Your assignment: Using the data below, return all lines in which "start" appears.

===== The data

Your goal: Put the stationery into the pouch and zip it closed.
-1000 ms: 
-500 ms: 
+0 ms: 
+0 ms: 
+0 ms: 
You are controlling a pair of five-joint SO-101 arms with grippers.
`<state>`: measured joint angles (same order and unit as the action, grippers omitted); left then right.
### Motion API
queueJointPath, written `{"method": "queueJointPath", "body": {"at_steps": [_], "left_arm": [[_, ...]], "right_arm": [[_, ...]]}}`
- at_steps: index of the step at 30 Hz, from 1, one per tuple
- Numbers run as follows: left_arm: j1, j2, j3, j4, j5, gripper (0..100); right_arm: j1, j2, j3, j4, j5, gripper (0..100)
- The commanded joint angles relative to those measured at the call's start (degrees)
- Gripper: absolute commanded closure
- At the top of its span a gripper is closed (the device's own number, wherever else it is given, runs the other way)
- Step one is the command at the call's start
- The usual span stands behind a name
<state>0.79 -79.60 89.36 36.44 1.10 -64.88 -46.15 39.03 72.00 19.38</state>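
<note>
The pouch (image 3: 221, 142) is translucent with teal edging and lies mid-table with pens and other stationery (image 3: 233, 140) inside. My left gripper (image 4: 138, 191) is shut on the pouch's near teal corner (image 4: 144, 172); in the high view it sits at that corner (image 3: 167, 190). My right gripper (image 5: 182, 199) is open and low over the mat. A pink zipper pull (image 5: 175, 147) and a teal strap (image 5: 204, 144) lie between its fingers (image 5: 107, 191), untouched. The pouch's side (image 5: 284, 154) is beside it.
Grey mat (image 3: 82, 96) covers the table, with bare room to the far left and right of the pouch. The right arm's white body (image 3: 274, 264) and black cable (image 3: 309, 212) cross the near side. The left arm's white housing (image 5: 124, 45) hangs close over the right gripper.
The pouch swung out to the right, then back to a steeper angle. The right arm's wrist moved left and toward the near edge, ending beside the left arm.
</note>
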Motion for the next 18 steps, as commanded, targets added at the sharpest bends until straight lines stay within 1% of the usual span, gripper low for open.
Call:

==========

Exercise response:
- The commanded joint angles relative to those measured at the call's start (degrees)
- Step one is the command at the call's start

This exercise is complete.